A qualitative software programme, QSR NVivo (version 9), was used to analyse and manage the data. Each transcript was read several times, noting interesting points in the left-hand margin. The right hand margin was then used to document emergent theme titles. This was then studied in detail, modified and further developed until a master list of themes was created. A final table consisting of themes and sub-themes was constructed. The interpretations were verified by an independent researcher (PV), who is familiar with researching populations drawn from BME groups and experienced in conducting IPA, to ensure the validity of the data (Reid et al, 2005). At this stage, the independent researcher was presented with three of the five transcripts (chosen at random) to study and check that the themes provided a clear and accurate account of the participants’ experiences. Any concerns were discussed but on the whole, the independent researcher was in full agreement of the initial interpretations.

Findings

IPA of the dataset captured the women’s experiences of breast cancer diagnosis and treatment through three main themes (with sub-themes emerging within each theme): 1) ‘Making sense of the cancer’, 2) ‘Importance of support’ and 3) ‘Body image concerns’. Each theme is described in detail below with extracts from the data and using pseudonyms throughout.

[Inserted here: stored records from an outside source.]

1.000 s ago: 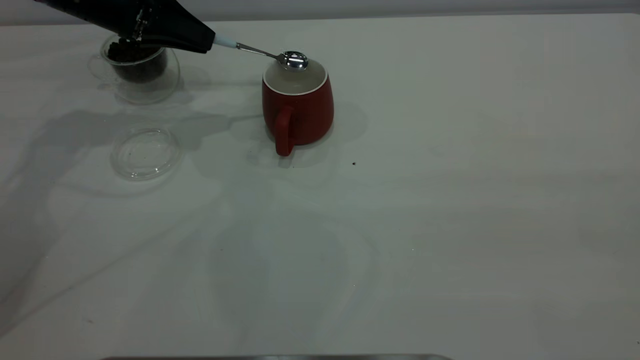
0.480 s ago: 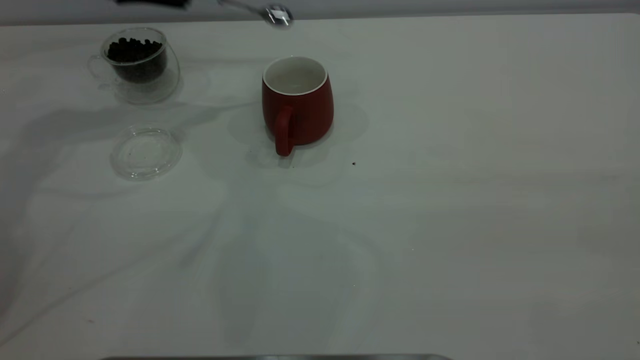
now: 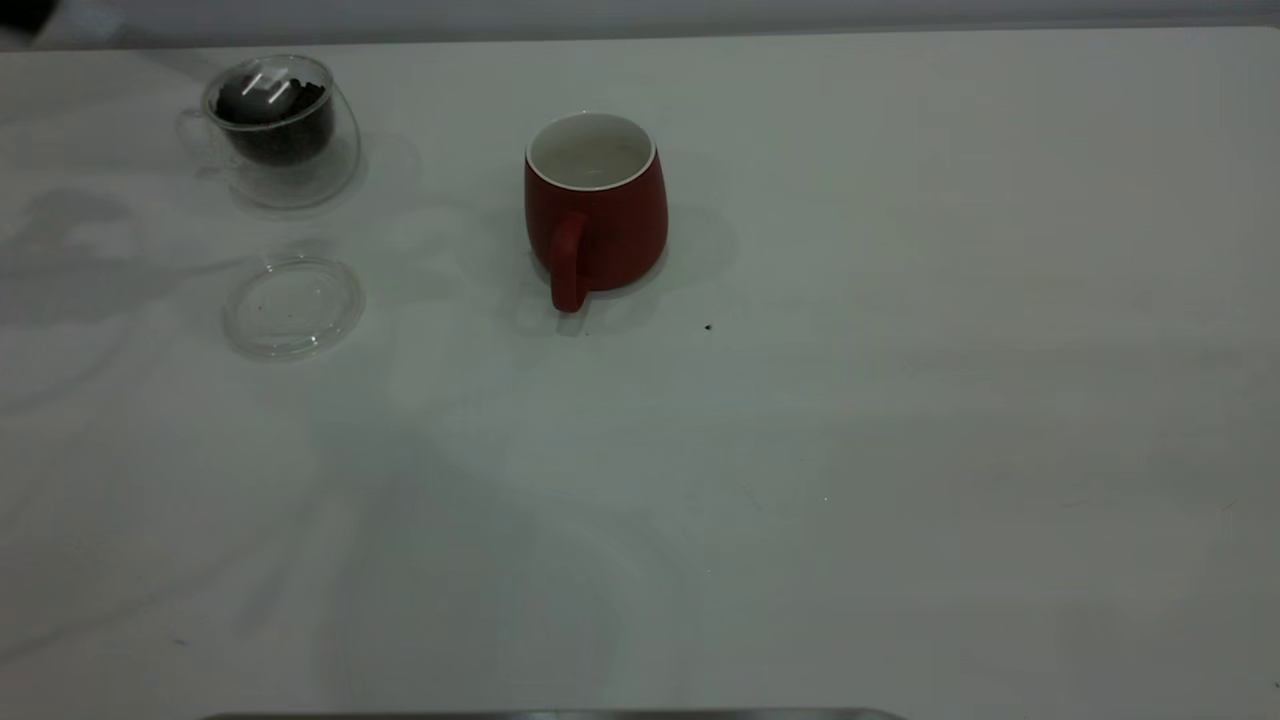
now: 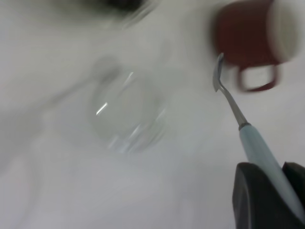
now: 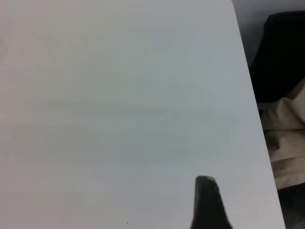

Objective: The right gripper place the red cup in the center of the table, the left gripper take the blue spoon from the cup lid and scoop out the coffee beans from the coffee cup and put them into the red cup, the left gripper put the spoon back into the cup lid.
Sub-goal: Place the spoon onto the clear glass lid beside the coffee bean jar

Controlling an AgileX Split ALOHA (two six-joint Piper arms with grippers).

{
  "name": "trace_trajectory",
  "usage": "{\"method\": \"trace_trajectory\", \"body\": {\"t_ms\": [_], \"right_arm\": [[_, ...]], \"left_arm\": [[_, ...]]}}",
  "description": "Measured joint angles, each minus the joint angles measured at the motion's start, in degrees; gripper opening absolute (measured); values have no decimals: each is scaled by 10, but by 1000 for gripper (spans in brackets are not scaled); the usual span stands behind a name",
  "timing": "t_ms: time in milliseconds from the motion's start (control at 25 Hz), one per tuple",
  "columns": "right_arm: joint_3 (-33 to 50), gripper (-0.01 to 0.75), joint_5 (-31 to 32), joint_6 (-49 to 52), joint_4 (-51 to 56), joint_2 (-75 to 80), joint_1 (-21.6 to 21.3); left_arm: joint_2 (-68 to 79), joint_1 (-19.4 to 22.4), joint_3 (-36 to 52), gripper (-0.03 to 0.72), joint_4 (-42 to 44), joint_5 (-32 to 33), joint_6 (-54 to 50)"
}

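The red cup stands upright near the table's middle, handle toward the camera, inside white. At the back left is the coffee cup with dark coffee beans. A grey blurred spoon bowl hangs over the beans. The cup lid lies flat in front of it, with nothing on it. My left gripper is shut on the blue spoon's pale handle; its metal bowl shows edge-on. Only a dark blur of that gripper shows at the exterior view's top-left corner. One finger of the right gripper hangs over bare table.
A tiny dark speck lies right of the red cup. The table's edge runs close by the right gripper, with dark and beige things beyond it.
The spoon has gone from over the red cup's rim up and leftward to over the coffee cup. The left arm has withdrawn almost out of the exterior view.
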Motion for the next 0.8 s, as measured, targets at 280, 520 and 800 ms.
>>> {"method": "trace_trajectory", "body": {"t_ms": [280,520,800], "right_arm": [[0,518,0,0,0,0,0],[0,518,0,0,0,0,0],[0,518,0,0,0,0,0]], "left_arm": [[33,23,34,127,21,0,-62],[88,13,48,126,10,-11,-57],[96,12,49,126,-45,-38,0]]}}
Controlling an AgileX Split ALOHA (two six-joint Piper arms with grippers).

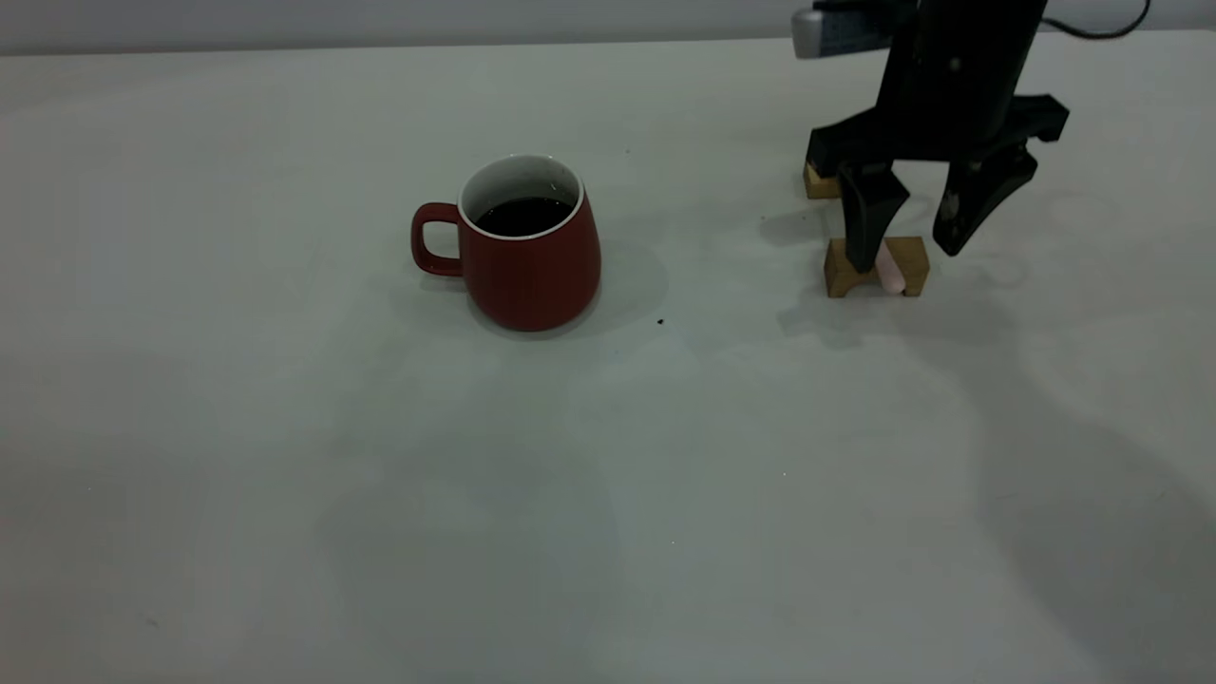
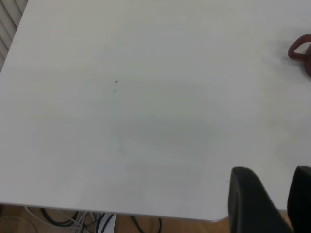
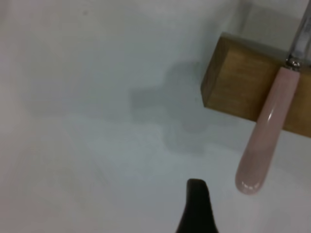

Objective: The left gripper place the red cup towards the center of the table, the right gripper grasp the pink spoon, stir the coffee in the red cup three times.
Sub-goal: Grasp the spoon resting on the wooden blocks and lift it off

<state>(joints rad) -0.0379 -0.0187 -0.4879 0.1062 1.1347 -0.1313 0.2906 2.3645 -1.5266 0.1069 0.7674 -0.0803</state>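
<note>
Over at three o'clock from the red cup (image 1: 532,245), the right gripper (image 1: 914,233) hangs spread above the pink spoon (image 1: 890,269) on its wooden block (image 1: 912,258); straddle the handle squarely, then pinch.

glossy red cup (image 1: 532,261), matt table (image 1: 285,475), wood block (image 3: 243,85)

We count 1 red cup (image 1: 532,256) holding 1 pool of coffee (image 1: 523,216), 1 pink spoon (image 3: 265,141), 2 wooden blocks, 1 near (image 1: 875,268) and 1 far (image 1: 821,182), and 2 grippers, right (image 1: 912,233) and left (image 2: 272,204).
</note>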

Making sense of the cancer

All the women described their experiences of breast cancer as being very difficult and distressing. For some, this was the first time they had heard the word ‘cancer’, which prompted feelings of shock and confusion. It was important for them to be able to understand the concept of cancer and make sense of it in order to accept and manage their experiences.

• Limited understanding

At the time of diagnosis, the women’s understanding and awareness of breast cancer was very limited. They were unaware that a lump can be serious and potentially related to cancer or that cancer symptoms can be asymptomatic. Ignoring symptoms resulted in a delayed diagnosis for Deepa and Raksha:

῾I found a lump. I just ignored it thinking it happens, you know.’(Deepa)

῾This [points below her armpit] became very hard and would hurt but I just thought it’s nothing so I didn’t do anything about it.’ (Raksha)

Some also stated that they were unaware of an illness such as cancer which can vary in type and affect different parts of the body. Throughout the diagnosis and treatment period, the women’s knowledge and understanding of breast cancer, and cancer in general, was increasing.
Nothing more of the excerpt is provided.